Last week I treated a wonderful elderly woman with relatively advanced Alzheimer’s Disease. Instead of driving the U.S. Interstates in a class A motorhome like everyone else her age she is stuck in a haze of confusion known as Alzheimer’s. When I called her name in the waiting room she gave me a puzzled look and asked me why she was here. Luckily she lives with her daughter who came along with her and helped me with her physical rehab. After every exercise I instructed her to do she asked, “Why do I need to do this?” She must have asked me this question 15 to 20 times in the course of 30 minutes.

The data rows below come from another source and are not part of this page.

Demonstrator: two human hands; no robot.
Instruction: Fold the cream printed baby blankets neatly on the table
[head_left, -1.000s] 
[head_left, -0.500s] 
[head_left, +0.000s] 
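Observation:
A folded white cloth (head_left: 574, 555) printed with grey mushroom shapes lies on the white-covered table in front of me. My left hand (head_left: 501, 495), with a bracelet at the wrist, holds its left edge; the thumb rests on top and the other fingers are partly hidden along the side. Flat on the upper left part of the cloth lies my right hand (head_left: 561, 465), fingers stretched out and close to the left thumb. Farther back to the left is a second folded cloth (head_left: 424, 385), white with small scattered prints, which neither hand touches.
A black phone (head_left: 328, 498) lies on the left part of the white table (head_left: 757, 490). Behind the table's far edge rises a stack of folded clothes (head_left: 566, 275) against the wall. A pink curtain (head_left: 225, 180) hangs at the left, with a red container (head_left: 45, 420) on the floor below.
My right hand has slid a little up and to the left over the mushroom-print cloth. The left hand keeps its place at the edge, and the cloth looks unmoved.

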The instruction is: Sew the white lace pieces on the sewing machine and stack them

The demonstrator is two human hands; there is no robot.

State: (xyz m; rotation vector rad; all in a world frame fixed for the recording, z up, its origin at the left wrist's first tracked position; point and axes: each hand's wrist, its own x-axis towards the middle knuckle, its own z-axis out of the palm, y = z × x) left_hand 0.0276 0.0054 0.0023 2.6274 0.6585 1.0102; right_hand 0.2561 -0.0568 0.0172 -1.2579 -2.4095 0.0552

“Your legs are weak and we’re helping them get stronger,” I said.
“Oh, shit on it,” she said. She asked me the same question again, “Why am I doing this?”
I decided to think of a different answer, “Something to do I guess.”
“Oh shit on it,” she exclaimed again. Everything was “oh shit on it.”
She walked into the clinic with a nice blue rolling walker with a seat and brakes. When I had her doing exercises in the parallel bars I asked her how she was doing with her walker. “What walker?” she said. When I pointed to the blue walker she walked in with she said she had never seen it before and didn’t know what I was talking about. Later as we ambulated with the same blue walker she tried to run away from me and said that she walked more than me throughout any given day and didn’t need to walk anymore. I smiled and gently agreed with her. To get her to walk 2 more laps around the track at the end of our treatment I asked where she grew up. She then began to tell me she grew up on a farm with her parents and two brothers. Amazingly, as she talked about her young life on the farm the confusion was suddenly gone.